C'è qualcosa di spontaneo e originale nel nuovo disco di Pierdavide Carone che si intitola Casa (per Artist First) e arriva ben nove anni dopo Nani e altri racconti. Intanto è distinto e assai distante da quasi tutte le novità di questo periodo. E poi è legato a doppio filo con la tradizione della canzone d'autore, quella che è una sorta di bisturi dell'anima e mette a nudo paure ed emozioni meglio di tante analisi. Carone si è fatto conoscere da tanti grazie al terzo posto e al premio della critica di Amici e poi grazie al lavoro con Lucio Dalla, che lo ha accompagnato e diretto a Sanremo poche settimane prima di andarsene per sempre. «La sua morte mi ha fatto rendere conto di quanto fossi stanco dell'alternarsi di disco e tour: erano accadute troppe cose per un ragazzo cresciuto in un paesino (Palagianello, provincia di Taranto - ndr)». Da allora la musica è cambiata, lui ha collaborato con Alex Britti («Ma il risultato non ha convinto nessuno dei due») e si è trasferito da Roma a Milano: «Nei primi mesi faticavo a non chiedermi perché avevo preso una decisione del genere». C'è stata la collaborazione con i Dear Jack per Caramelle e l'ingiusta indifferenza del Festival di Sanremo.

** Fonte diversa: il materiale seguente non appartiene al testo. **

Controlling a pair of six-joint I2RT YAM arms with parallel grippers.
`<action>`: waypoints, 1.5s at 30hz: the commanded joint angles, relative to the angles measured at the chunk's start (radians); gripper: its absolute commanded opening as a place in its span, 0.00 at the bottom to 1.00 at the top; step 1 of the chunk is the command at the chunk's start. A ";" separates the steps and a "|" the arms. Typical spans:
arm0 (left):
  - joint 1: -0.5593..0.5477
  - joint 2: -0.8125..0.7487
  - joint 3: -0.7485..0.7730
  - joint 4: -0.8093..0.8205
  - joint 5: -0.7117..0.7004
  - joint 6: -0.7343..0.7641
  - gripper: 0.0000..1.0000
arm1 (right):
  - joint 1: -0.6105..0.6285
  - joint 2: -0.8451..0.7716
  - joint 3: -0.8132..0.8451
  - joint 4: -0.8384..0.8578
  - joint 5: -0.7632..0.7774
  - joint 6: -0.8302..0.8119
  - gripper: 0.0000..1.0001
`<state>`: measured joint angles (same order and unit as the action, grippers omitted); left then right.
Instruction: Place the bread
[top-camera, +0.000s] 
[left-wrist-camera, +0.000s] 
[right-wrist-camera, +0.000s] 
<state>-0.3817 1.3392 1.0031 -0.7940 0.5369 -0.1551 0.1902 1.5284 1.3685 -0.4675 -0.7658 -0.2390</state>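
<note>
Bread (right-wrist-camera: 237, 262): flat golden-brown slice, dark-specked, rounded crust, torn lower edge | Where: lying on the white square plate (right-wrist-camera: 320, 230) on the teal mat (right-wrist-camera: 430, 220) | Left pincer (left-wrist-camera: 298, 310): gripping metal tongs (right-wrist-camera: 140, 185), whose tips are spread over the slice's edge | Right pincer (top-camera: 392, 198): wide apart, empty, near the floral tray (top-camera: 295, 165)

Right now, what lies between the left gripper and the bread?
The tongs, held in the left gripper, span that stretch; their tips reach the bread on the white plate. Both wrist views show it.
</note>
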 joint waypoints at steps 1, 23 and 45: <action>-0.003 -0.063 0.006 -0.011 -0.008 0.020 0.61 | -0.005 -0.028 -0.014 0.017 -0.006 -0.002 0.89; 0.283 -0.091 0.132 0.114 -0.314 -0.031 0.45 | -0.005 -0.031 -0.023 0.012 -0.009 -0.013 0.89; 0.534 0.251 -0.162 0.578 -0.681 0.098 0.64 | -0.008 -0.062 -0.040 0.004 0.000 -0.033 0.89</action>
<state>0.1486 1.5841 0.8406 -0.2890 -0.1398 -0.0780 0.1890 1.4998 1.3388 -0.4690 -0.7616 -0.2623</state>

E poi il dolore. Pierdavide Carone (classe 1988) ha avuto un cancro e, subito dopo, ha perso il padre. «Queste dieci tracce partono dal mio trasferimento a Milano. Ma non ci sono cose legate a vita e morte». A parte Forza e coraggio, che senza dubbio parla anche dell'asperità della vita e della desolazione della morte.
Però dalla dolcezza smarrita di Buonanotte («E poi svuotare le mie tasche da ogni tua memoria») fino alle ammissioni consapevoli di Un breve istante di eternità, in Casa c'è il ritratto di un purosangue della canzone d'autore che rimane se stesso senza inciampare nelle mode volatili.